The atmosphere of Triton, like that of Mars and Pluto, is in vapor-pressure equilibrium with the frost on its surface. For Triton, changes in subsolar latitude, and the resulting changes in the insolation patterns, are predicted to lead to changes in the surface pressure of factors of 10 or more (see Yelle et al. 1995 for a review). Furthermore, because frost migrates from sunlit to unilluminated areas, the changing seasons affects the global appearance of Triton's surface. Because of Neptune's inclined orbit around the sun, and Triton's inclined orbit around Neptune, Triton's subsolar point varies with time in a complex manner. The sub-solar point reached -50º latitude in late 2000, the first time in over 350 years that the subsolar point has more than 30º from the equator. The seasonal changes should result in observable changes in Triton's atmospheric structure, photometric properties, and surface composition and microphysical structure.

The photometric changes should be easily detectable by modest ground-based telescopes, if observations are frequent enough. The Triton Watch program is designed to use the expertise of amateur and professional astronomers distributed around the globe who volunteer to observe Triton on a regular basis in an attempt to ``catch it in the act'' of large-scale change.

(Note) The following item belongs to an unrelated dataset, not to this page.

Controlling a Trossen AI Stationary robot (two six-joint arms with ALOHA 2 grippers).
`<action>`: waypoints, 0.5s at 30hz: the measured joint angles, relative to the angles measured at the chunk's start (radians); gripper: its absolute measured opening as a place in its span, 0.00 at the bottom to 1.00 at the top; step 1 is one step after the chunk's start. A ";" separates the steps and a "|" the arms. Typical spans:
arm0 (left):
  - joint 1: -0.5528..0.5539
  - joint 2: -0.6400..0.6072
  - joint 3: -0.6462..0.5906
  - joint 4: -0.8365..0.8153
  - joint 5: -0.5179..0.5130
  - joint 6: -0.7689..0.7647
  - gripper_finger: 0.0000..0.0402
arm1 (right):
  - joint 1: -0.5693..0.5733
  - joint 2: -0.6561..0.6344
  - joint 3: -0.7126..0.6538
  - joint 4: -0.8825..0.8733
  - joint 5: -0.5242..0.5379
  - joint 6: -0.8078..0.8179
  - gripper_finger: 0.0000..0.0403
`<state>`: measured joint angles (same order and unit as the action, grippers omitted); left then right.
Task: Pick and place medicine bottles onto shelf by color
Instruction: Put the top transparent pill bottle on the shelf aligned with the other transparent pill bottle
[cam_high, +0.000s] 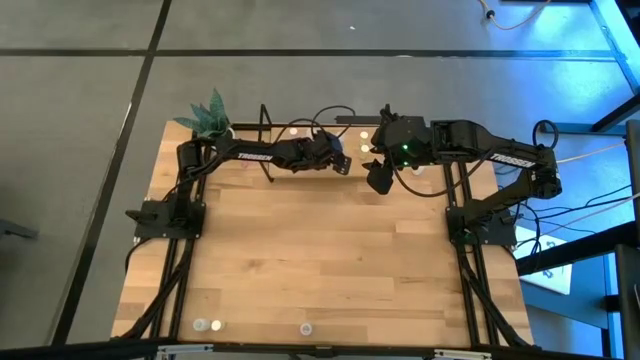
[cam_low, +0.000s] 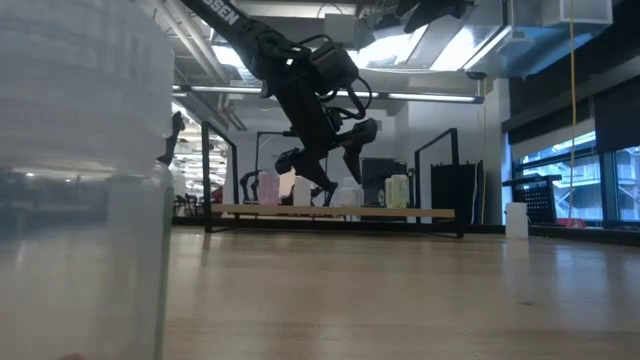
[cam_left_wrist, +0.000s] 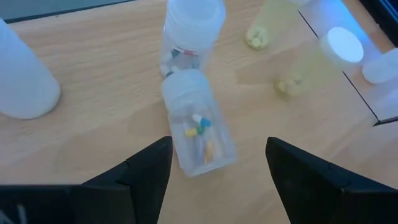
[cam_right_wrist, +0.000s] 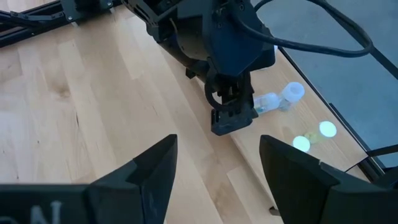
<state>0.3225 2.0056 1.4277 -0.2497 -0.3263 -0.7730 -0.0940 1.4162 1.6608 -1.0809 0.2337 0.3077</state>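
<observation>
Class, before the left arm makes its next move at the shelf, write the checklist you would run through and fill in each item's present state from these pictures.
1. Left gripper open: ok, fingers spread with nothing clamped between them.
2. Target lined up: ok, a clear bottle with coloured pills lies tipped over on the shelf just ahead of the gap.
3. Target upright: not ok, it lies on its side.
4. Room around target: not ok, another clear bottle touches its far end.
5. Right gripper clear: ok, open, empty, set back from the left gripper.
6. Target's correct colour group: cannot tell.
</observation>
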 joint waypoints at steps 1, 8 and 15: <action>0.000 0.000 0.000 0.000 0.000 0.005 0.63 | 0.000 0.000 0.000 0.000 0.000 0.000 0.57; 0.000 0.011 0.000 -0.003 0.027 0.025 0.63 | 0.000 0.000 0.000 0.000 0.000 0.002 0.57; 0.000 0.033 0.000 0.001 0.073 0.023 0.63 | 0.000 0.000 0.000 0.000 0.000 0.000 0.57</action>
<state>0.3225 2.0382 1.4277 -0.2485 -0.2535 -0.7498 -0.0940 1.4162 1.6608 -1.0813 0.2337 0.3077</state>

Predictions and Recent Observations

Triton's surface (e.g., Smith et al. 1989; McEwen 1990; Stern & McKinnon 1999) is widely thought to be younger, and more active, than almost any other planetary satellite. Its icy surface contains the volatile frosts N2, CO, and CH4, as well as less volatile CO2, coloring agents, and absorbers (see Brown & Cruikshank 1997). Triton's orbit and Neptune's tilt cause Triton to experience extreme seasonal variations in subsolar latitude; because of the exponentially sensitive temperature dependence of the volatility of the frosts, this leads to dramatic seasonal effects, including widescale frost migration and dramatic changes in atmospheric pressure (e.g., Trafton 1984; Spencer & Moore 1992). As volatile frosts migrate from sunlit to darker areas on Triton, they should expose underlying layers and change surface frost optical properties (e.g., Trafton 1984; Spencer 1990), affecting Triton's albedo, color, and spectral signature. Because of the object's high bond albedo (A=pq=0.89), the surface energy balance is extremely sensitive to these photometric changes. Ever since the first seasonal models of Triton (Trafton 1984), planetary astronomers have waited to detect observable effects of the predicted change as Triton approaches a ``major summer'' (which occurs every 640 years due to the precession of Triton's orbit; lesser solstices occur at ~200 yr intervals).

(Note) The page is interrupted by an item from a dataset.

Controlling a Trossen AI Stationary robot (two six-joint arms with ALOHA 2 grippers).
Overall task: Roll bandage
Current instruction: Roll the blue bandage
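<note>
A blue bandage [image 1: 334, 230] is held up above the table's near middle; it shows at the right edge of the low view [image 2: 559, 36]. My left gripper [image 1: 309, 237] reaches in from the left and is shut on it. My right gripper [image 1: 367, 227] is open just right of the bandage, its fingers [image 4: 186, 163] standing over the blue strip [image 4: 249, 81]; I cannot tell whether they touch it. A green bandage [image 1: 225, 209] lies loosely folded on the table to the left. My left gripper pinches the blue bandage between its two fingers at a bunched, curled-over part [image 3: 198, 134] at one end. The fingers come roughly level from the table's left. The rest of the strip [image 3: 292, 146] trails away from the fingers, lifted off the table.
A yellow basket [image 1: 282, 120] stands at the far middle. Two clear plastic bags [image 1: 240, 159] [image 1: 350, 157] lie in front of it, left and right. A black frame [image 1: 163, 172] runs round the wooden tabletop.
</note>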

As a result of the global change, seasonally-deposited ices should sublime into the atmosphere, altering the photometric properties of Triton's surface, particularly in the blue. In addition to this seasonal change, repeated episodes of dramatic reddening of Triton's visible spectrum have been reported by ground-based observers, with timescales less than a year.

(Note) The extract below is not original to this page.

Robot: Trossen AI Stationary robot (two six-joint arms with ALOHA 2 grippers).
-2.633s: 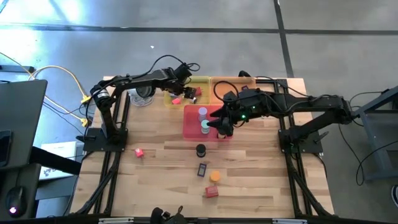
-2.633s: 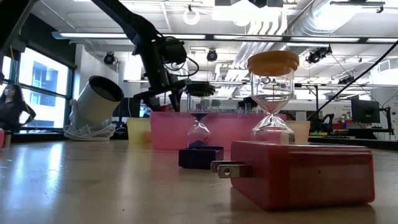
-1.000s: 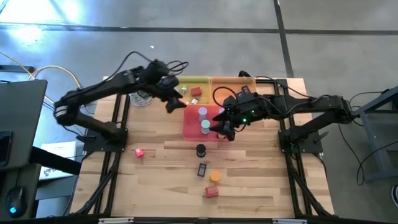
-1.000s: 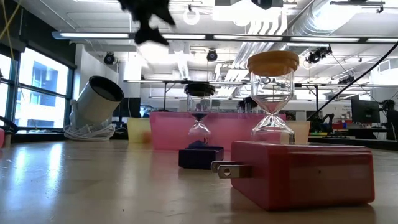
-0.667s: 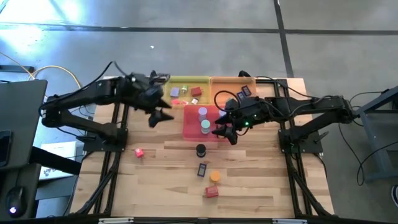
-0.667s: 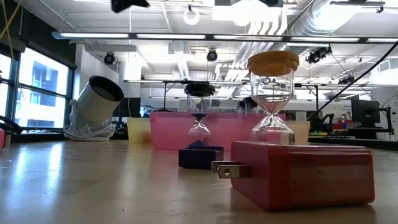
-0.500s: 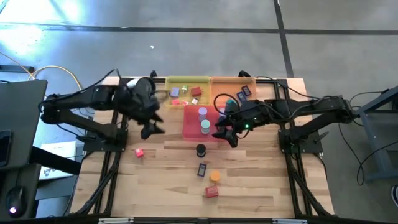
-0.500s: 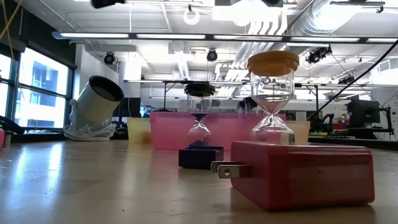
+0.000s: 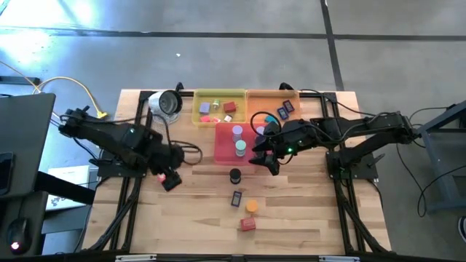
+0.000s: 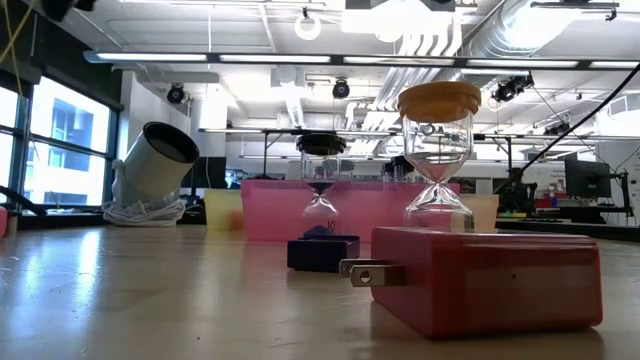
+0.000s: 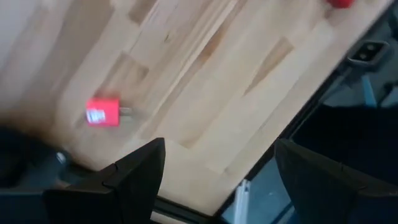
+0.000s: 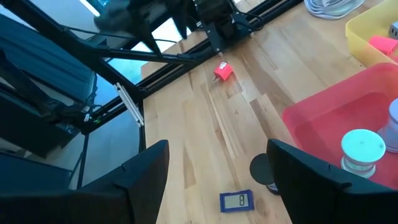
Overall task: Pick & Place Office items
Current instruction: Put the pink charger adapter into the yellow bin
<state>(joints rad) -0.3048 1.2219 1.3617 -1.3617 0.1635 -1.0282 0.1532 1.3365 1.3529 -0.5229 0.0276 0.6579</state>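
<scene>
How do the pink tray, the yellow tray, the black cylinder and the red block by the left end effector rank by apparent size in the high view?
1. Yellow tray and pink tray: largest, too alike to rank.
2. Black cylinder.
3. Red block, partly hidden by the left end effector, so unsure.

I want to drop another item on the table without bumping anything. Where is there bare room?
Bare wood lies right of the orange-topped timer and red plug block, out to the table's right edge. It is crowded around the pink tray and by the left gripper.
</scene>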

Both groundbased and Hubble Space Telescope (HST) data indicate that Triton appears to have begun its long-awaited epoch of global seasonal change.

Occultations from 1995 to 1998 show Triton's pressure at 50 km altitude increased by 40% between mid-1995 and late-1997 (Elliot et al. 2000a, 2000b). Visible photometry and spectroscopy show changes in Triton's visible colors (Figure 1) that last roughly one year (Buratti et al. 1999). Ultraviolet spectra obtained with the HST Space Telescope Imaging Spectrograh show that Triton's albedo and spectral slope in the UV appears extremely variable longward of 2400 Å (Young & Stern, 2001). Finally, near infrared spectra (1.4 to 2.5 µm) show pronounced changes in the strength of CH4 absorption features from 1980 to 1992, but little change between 1995 and 1998 (Brown et al. 1995; Hilbert et al. 1998).